Os aplausos chegaram finalmente ao fim e o Dr. Tomalin anunciou às crianças que Jimmy tinha uma coisa para elas. As suas palavras foram recebidas com outra rodada de aplausos. Jimmy acenou-lhes e começou a distribuir cópias de uma fotografia. Tirara-a quando Vivien estivera doente: mostrava o elenco completo vestido a rigor para a peça, reunido no convés do navio.

Jimmy imprimira uma também para Vivien. Avistou-a a um canto ao fundo do sótão, a arrumar o vestuário usado na peça dentro de um cesto de verga. Uma vez que o Dr. Tomalin e Myra estavam entretidos a conversar com Dolly, ele encarregou-se de lha levar.

— Então — disse-lhe ao chegar a seu lado.

— Então.

— Críticas entusiásticas nos jornais de amanhã, diria eu.

Ela riu-se.

— Sem dúvida.

Entregou-lhe uma fotografia.

— Isto é para si.

Vivien pegou nela, sorrindo ao ver as caras das crianças. Inclinou-se para pousar o cesto no chão e, ao fazê-lo, a blusa abriu-se ligeiramente e Jimmy reparou numa nódoa negra que se estendia do ombro à clavícula.

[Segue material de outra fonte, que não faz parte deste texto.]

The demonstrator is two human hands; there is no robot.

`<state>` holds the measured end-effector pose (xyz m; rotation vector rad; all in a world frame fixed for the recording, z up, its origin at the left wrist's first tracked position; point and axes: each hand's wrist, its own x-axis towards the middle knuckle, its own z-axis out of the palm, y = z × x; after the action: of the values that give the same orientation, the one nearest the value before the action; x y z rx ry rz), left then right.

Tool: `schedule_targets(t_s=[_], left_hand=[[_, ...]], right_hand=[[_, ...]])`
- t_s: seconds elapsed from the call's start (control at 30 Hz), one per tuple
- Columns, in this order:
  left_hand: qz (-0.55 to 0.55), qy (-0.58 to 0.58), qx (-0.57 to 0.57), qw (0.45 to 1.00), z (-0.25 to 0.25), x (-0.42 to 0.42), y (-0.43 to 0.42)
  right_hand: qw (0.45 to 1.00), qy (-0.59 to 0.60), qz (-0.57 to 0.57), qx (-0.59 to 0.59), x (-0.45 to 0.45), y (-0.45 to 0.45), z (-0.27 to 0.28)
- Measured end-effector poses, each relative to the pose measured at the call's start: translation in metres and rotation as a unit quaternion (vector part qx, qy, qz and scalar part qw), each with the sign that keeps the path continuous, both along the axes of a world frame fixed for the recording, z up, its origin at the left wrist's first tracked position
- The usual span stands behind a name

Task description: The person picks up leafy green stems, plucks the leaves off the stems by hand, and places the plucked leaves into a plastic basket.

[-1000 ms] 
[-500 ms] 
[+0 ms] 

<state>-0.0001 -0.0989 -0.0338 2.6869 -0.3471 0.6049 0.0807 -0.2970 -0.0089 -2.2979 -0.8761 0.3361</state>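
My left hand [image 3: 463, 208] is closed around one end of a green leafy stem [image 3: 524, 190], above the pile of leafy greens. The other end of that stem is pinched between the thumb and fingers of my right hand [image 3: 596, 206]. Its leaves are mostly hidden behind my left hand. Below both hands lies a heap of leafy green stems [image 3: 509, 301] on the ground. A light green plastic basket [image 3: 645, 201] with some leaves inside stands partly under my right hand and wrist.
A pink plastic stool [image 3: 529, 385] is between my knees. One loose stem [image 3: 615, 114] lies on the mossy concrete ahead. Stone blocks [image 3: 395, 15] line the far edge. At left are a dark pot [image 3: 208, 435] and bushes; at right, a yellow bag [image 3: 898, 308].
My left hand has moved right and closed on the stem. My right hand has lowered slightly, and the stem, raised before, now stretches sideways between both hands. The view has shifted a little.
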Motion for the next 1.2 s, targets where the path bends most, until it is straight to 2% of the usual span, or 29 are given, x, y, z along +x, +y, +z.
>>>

— Não é nada — apressou-se ela a dizer, reparando na direcção do olhar dele, os dedos a movimentarem-se ligeiramente para ajeitar o tecido. — Caí, no blackout, quando ia a caminho do abrigo. Apareceu-me um marco do correio pela frente... e ainda dizem que aquela tinta se vê no escuro.

— Tem a certeza? Está com um aspecto feio.

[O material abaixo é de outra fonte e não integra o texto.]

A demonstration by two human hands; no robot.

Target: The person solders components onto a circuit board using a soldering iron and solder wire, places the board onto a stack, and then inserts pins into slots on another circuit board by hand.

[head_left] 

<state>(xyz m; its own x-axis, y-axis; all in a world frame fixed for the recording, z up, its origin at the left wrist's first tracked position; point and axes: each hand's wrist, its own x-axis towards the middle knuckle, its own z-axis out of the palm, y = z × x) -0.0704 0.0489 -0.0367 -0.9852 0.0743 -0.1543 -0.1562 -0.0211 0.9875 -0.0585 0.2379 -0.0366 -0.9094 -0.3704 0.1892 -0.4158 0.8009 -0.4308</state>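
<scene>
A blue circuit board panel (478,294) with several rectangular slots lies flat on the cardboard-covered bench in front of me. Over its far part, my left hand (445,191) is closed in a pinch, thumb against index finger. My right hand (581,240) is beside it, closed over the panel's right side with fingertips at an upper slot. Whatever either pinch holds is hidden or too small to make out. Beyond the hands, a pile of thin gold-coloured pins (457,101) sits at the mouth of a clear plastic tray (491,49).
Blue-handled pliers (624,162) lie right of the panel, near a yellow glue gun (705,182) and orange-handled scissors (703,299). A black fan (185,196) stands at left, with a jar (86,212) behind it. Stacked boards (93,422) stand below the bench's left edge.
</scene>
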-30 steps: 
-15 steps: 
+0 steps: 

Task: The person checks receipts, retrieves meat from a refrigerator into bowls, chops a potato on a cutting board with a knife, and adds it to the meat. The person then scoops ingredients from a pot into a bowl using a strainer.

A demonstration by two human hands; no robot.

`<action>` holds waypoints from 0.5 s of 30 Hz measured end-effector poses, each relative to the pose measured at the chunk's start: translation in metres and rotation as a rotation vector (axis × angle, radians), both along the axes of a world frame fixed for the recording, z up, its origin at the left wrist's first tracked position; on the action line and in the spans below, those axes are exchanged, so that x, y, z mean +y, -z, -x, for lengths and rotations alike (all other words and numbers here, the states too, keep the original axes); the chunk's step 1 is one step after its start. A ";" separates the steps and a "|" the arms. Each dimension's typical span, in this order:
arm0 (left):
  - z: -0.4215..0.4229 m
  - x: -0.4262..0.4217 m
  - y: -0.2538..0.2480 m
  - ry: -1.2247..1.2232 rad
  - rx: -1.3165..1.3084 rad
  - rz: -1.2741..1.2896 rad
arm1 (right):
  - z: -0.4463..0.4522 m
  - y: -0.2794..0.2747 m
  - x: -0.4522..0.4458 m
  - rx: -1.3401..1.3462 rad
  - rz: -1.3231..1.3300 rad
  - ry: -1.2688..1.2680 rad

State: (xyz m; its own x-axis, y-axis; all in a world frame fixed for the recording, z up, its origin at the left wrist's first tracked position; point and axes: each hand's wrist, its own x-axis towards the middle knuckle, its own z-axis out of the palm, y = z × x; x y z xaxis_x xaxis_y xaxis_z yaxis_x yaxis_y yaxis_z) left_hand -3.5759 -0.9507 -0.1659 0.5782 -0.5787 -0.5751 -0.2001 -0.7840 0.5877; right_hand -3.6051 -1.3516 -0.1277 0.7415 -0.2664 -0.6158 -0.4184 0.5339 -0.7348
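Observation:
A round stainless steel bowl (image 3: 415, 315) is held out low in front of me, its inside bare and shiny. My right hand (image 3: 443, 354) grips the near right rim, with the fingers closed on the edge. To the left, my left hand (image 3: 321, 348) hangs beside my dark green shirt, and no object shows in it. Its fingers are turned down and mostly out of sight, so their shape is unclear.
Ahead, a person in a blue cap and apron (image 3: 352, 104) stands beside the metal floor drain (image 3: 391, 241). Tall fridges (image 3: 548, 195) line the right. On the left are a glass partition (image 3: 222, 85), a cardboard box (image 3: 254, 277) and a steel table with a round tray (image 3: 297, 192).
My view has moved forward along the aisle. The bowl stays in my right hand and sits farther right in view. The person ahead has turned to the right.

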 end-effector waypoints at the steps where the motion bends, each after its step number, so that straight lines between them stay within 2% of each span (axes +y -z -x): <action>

— Eu faço nódoas negras com facilidade. — Os olhares de ambos encontraram-se e, por uma fracção de segundos, Jimmy teve a impressão de detectar lá qualquer coisa, mas depois ela sorriu. — Para não mencionar que ando muito depressa. Estou constantemente a ir contra as coisas... às vezes, até contra as pessoas.

Jimmy retribuiu-lhe o sorriso, recordando-se do dia em que se tinham encontrado; todavia, à medida que uma das crianças pegava em Vivien pela mão e a levava consigo, os seus pensamentos deslocaram-se para as suas doenças frequentes, a sua impossibilidade de ter filhos e o que ele sabia acerca das pessoas que tinham tendência para fazer nódoas negras, e Jimmy sentiu um nó de preocupação a apertar-se no seu estômago.